» What to produce:
Once the line holding "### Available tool" is found in the listing below, write it out and each later line exactly, up to and including the one holding "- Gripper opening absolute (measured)".

» Data to use:
_ _ _ _ _ _ _
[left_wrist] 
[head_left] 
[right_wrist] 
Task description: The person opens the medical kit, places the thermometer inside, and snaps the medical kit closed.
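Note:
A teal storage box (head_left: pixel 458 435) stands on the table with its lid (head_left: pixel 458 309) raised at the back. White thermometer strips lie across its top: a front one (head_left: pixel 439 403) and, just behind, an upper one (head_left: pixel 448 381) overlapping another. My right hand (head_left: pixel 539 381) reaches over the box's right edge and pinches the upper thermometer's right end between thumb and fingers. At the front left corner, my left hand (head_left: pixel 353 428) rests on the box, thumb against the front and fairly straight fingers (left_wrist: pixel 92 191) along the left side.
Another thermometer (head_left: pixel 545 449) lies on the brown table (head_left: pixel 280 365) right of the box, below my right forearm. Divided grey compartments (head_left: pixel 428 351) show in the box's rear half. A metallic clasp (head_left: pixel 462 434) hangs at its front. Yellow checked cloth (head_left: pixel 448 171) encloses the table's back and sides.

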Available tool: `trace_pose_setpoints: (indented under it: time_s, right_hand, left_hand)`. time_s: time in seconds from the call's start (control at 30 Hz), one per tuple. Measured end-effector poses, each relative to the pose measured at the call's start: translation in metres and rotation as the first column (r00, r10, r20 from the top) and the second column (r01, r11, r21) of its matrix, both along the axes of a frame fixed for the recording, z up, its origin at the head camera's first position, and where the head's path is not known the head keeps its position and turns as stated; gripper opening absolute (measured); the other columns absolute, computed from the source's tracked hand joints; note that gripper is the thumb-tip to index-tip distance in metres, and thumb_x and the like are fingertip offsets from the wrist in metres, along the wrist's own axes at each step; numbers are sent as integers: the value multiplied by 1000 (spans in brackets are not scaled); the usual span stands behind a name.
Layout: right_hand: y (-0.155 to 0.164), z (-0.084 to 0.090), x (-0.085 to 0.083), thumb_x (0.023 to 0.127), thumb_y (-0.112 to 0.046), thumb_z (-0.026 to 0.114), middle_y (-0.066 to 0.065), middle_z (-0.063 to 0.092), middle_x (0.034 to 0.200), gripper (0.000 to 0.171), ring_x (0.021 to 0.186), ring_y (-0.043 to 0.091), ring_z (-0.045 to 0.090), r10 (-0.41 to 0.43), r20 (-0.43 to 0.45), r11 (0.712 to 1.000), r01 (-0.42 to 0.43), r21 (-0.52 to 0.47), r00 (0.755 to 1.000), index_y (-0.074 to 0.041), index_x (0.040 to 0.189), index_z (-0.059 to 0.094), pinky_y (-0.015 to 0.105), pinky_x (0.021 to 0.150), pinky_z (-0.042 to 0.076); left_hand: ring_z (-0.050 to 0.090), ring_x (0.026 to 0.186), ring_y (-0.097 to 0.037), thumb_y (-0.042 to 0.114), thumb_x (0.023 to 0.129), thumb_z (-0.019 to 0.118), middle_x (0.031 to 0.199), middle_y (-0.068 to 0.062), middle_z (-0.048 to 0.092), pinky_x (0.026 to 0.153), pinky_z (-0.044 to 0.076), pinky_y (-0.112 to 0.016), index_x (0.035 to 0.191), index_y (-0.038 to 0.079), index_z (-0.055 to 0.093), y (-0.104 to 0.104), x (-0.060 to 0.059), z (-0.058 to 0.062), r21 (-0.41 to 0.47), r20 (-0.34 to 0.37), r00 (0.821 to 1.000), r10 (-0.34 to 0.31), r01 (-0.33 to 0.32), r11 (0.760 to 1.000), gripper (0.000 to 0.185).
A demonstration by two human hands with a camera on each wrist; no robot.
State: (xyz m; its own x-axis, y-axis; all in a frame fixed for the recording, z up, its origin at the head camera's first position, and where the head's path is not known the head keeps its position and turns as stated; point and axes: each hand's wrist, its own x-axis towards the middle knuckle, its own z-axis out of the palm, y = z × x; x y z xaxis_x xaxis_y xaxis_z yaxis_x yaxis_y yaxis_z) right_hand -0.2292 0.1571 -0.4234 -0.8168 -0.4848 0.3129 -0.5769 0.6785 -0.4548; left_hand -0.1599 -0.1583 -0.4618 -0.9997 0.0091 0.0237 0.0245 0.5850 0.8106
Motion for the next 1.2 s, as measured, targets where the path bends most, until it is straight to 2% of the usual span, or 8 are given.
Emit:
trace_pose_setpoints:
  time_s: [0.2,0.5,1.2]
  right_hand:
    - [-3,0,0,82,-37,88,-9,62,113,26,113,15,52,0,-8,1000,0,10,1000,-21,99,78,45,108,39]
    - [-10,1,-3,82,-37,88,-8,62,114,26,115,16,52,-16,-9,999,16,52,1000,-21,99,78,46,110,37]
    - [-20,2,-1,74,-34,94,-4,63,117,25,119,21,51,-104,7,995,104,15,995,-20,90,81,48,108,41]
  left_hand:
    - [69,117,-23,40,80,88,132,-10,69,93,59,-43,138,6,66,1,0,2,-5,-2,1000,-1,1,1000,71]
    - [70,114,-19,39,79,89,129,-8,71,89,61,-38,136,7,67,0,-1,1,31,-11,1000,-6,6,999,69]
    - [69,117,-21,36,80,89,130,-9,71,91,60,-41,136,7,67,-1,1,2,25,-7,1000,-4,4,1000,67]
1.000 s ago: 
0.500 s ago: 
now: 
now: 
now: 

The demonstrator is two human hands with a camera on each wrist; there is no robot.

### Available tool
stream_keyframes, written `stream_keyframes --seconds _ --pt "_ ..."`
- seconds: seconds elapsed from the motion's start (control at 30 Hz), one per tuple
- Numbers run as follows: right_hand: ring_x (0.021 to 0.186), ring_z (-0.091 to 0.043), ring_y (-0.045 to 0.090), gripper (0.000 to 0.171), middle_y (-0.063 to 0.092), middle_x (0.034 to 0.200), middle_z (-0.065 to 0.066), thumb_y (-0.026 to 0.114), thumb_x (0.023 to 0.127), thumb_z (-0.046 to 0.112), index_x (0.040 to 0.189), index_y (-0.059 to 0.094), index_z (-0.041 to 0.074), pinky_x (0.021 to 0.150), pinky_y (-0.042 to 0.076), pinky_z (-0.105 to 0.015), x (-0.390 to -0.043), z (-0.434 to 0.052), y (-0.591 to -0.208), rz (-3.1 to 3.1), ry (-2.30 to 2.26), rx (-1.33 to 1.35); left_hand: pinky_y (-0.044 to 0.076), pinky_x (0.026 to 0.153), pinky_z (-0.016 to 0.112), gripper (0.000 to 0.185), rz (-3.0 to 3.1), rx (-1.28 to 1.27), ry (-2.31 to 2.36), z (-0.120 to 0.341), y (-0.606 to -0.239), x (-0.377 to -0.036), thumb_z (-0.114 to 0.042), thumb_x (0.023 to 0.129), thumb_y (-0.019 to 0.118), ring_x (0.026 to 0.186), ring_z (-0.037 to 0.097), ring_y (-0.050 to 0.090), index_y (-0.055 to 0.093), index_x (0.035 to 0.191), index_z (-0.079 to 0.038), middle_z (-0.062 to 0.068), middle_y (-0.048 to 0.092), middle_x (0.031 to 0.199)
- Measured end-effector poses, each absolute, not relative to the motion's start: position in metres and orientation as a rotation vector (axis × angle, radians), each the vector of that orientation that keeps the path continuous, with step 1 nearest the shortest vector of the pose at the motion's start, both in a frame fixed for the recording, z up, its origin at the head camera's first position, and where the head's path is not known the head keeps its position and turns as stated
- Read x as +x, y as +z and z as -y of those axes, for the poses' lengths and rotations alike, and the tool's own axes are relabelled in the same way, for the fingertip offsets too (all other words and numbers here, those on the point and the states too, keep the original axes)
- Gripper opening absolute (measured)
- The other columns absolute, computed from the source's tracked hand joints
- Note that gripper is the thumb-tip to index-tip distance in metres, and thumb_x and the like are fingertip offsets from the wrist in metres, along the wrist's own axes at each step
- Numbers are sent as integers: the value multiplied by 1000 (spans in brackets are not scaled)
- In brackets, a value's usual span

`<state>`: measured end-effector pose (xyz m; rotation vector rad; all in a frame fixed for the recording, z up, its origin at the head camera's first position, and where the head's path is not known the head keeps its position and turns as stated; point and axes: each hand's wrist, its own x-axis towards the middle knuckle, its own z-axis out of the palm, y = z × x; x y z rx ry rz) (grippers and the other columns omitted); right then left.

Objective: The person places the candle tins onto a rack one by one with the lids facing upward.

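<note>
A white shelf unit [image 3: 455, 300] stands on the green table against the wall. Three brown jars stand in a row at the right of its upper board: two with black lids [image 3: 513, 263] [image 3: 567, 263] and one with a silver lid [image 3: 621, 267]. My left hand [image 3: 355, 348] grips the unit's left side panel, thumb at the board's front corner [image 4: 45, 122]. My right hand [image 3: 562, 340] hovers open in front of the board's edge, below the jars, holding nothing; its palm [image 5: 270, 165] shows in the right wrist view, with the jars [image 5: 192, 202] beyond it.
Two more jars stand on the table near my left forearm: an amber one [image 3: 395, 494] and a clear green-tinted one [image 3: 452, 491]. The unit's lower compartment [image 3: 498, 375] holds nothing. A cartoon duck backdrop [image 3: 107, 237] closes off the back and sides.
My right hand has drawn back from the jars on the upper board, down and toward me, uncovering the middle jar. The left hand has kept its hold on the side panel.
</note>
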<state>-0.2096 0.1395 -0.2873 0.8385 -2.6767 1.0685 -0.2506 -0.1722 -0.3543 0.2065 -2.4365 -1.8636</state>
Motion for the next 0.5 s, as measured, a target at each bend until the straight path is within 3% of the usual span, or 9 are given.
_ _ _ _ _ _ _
» Reply to the task:
### Available tool
stream_keyframes, written `stream_keyframes --seconds _ --pt "_ ..."`
- seconds: seconds elapsed from the motion's start (control at 30 Hz), one per tuple
- Numbers run as follows: right_hand: ring_x (0.021 to 0.186), ring_z (-0.091 to 0.043), ring_y (-0.045 to 0.090), gripper (0.000 to 0.171), middle_y (-0.063 to 0.092), middle_x (0.034 to 0.200), middle_z (-0.065 to 0.066), thumb_y (-0.026 to 0.114), thumb_x (0.023 to 0.127), thumb_z (-0.046 to 0.112), index_x (0.040 to 0.189), index_y (-0.059 to 0.094), index_z (-0.041 to 0.074), pinky_x (0.021 to 0.150), pinky_y (-0.042 to 0.076), pinky_z (-0.105 to 0.015), x (-0.390 to -0.043), z (-0.434 to 0.052), y (-0.591 to -0.208), rz (-3.1 to 3.1), ry (-2.30 to 2.26), rx (-1.33 to 1.35); left_hand: pinky_y (-0.044 to 0.076), pinky_x (0.026 to 0.153), pinky_z (-0.016 to 0.112), gripper (0.000 to 0.185), rz (-3.0 to 3.1), rx (-1.28 to 1.27), ry (-2.31 to 2.36), z (-0.120 to 0.341), y (-0.606 to -0.239), x (-0.377 to -0.036), thumb_z (-0.114 to 0.042), thumb_x (0.023 to 0.129), thumb_y (-0.019 to 0.118), ring_x (0.026 to 0.186), ring_z (-0.037 to 0.097), ring_y (-0.050 to 0.090), index_y (-0.055 to 0.093), index_x (0.035 to 0.191), index_z (-0.079 to 0.038), middle_z (-0.062 to 0.068), middle_y (-0.048 to 0.092), middle_x (0.031 to 0.199)
- Measured end-effector poses, each absolute, not relative to the motion's start: position in metres and orientation as a rotation vector (axis × angle, radians), each the vector of that orientation that keeps the path continuous, with step 1 nearest the shortest vector of the pose at the motion's start, both in a frame fixed for the recording, z up, its origin at the head camera's first position, and where the head's path is not known the head keeps its position and turns as stated
- Read x as +x, y as +z and z as -y of those axes, for the poses' lengths and rotations alike, and the tool's own axes are relabelled in the same way, for the fingertip offsets too (all other words and numbers here, those on the point and the states too, keep the original axes)
- Gripper opening absolute (measured)

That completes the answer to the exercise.